### [EXERCISE]
Please copy out the full listing that follows exactly; no picture belongs in the copy.

### [DATA SEGMENT]
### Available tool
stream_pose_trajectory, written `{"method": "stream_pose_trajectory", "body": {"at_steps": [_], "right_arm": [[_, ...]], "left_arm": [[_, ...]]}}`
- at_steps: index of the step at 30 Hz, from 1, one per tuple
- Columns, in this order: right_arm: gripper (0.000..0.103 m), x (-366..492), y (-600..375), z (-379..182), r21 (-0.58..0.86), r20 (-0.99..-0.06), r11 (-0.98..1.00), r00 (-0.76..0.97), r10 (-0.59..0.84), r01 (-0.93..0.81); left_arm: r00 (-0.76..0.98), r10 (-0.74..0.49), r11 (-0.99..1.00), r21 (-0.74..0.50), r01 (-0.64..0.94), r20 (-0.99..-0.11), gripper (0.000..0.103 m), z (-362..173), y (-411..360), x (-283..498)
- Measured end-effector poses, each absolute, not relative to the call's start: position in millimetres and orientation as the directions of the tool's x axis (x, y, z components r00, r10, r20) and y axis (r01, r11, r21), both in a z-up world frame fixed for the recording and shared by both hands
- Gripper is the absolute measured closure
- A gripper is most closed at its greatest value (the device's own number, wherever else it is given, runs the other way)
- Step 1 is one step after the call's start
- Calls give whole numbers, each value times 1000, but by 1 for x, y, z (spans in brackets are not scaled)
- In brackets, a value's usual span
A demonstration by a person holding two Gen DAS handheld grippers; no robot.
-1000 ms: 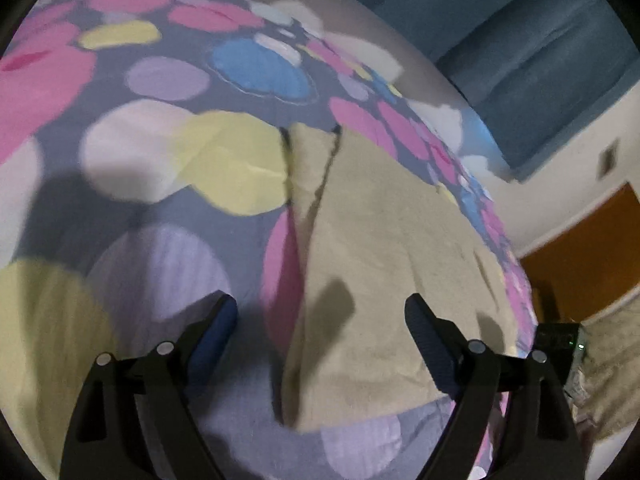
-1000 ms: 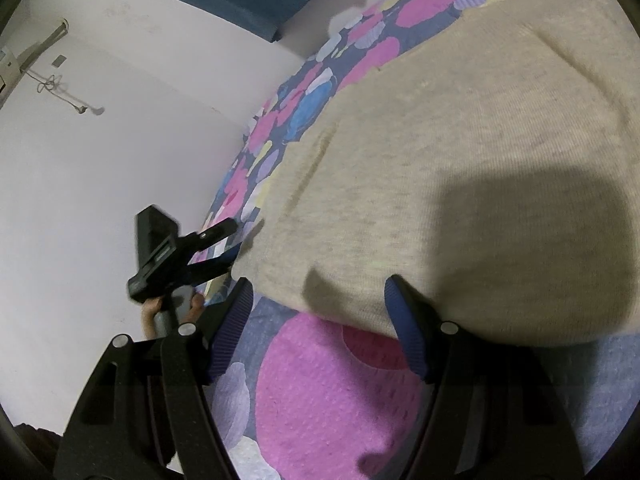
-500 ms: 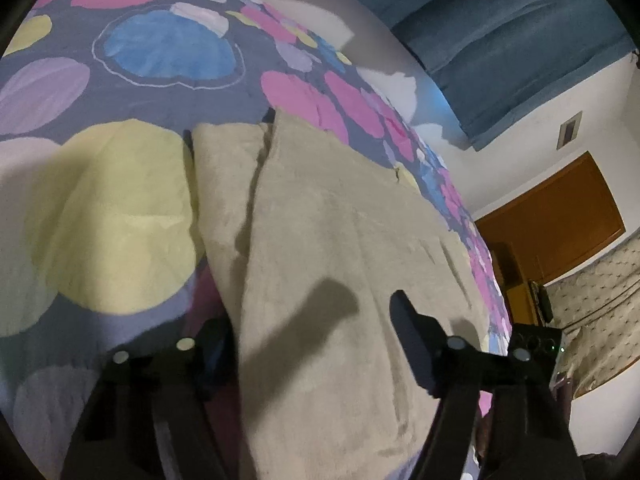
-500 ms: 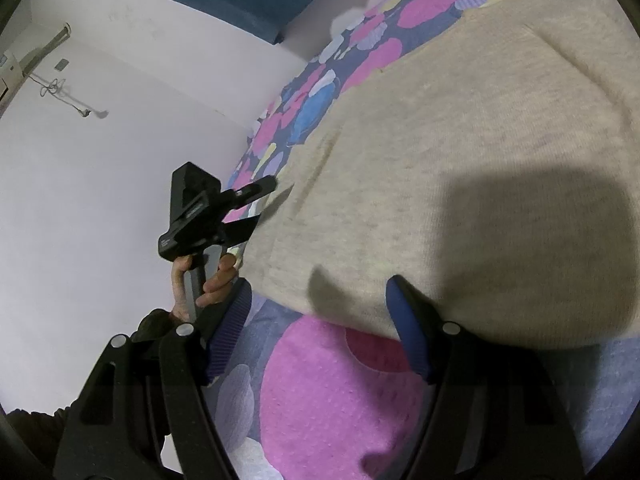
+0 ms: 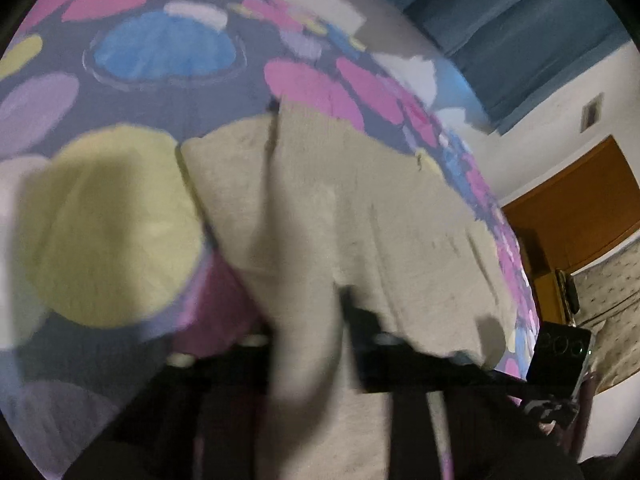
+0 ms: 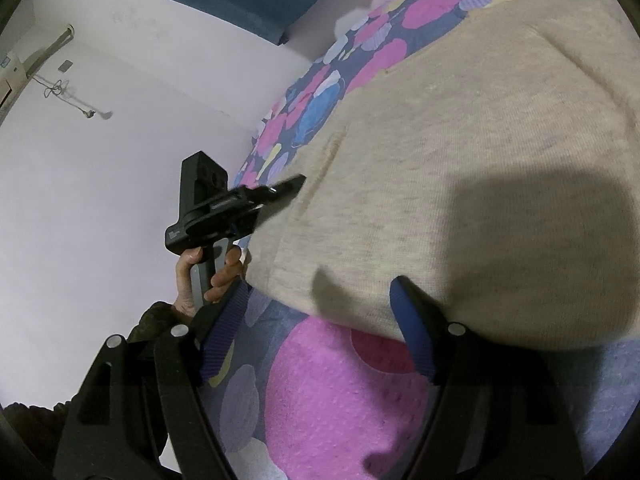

### [OUTPUT]
### Available tool
stream_pose_trajectory, written `{"method": "stream_pose_trajectory", "body": {"at_steps": [_], "right_arm": [[_, ...]], "left_arm": [[_, ...]]}}`
- at_steps: index of the step at 30 Hz, from 1, one per tuple
- Columns, in this order: right_arm: gripper (0.000..0.103 m), x (-366..492), y (-600..375), z (-379..182), r21 (-0.58..0.86), r20 (-0.99..-0.06), r11 (-0.98..1.00), r00 (-0.76..0.97), r10 (-0.59..0.84), r01 (-0.93..0.81); left_arm: r00 (-0.76..0.98), r10 (-0.74..0.49), r11 (-0.99..1.00), r21 (-0.74..0.50), r01 (-0.64..0.94), r20 (-0.99..-0.11), gripper (0.000..0.103 m), z (-362..173), y (-411..360), x (-283..498)
- Measured end-effector poses, each absolute, not relative to the call's start: position in millimetres and orientation as the directions of the tool's x axis (x, y, z components r00, r10, r20) and y axis (r01, r11, r21), both in a z-up world frame fixed for the recording and shared by both hands
- Gripper is the absolute measured closure
- A gripper is most closed at its greatest value (the device's own number, wherever else it is given, runs the other way)
- Step 1 is one step after the call's start
- Calls give whole numbers, each value times 1000, but by 1 for x, y, z (spans in brackets are not scaled)
- In brackets, a value's usual span
A demonstration by a person holding two Gen DAS handheld grippers; no robot.
-1000 ms: 
-1000 ms: 
-500 ms: 
-500 ms: 
+0 ms: 
+0 ms: 

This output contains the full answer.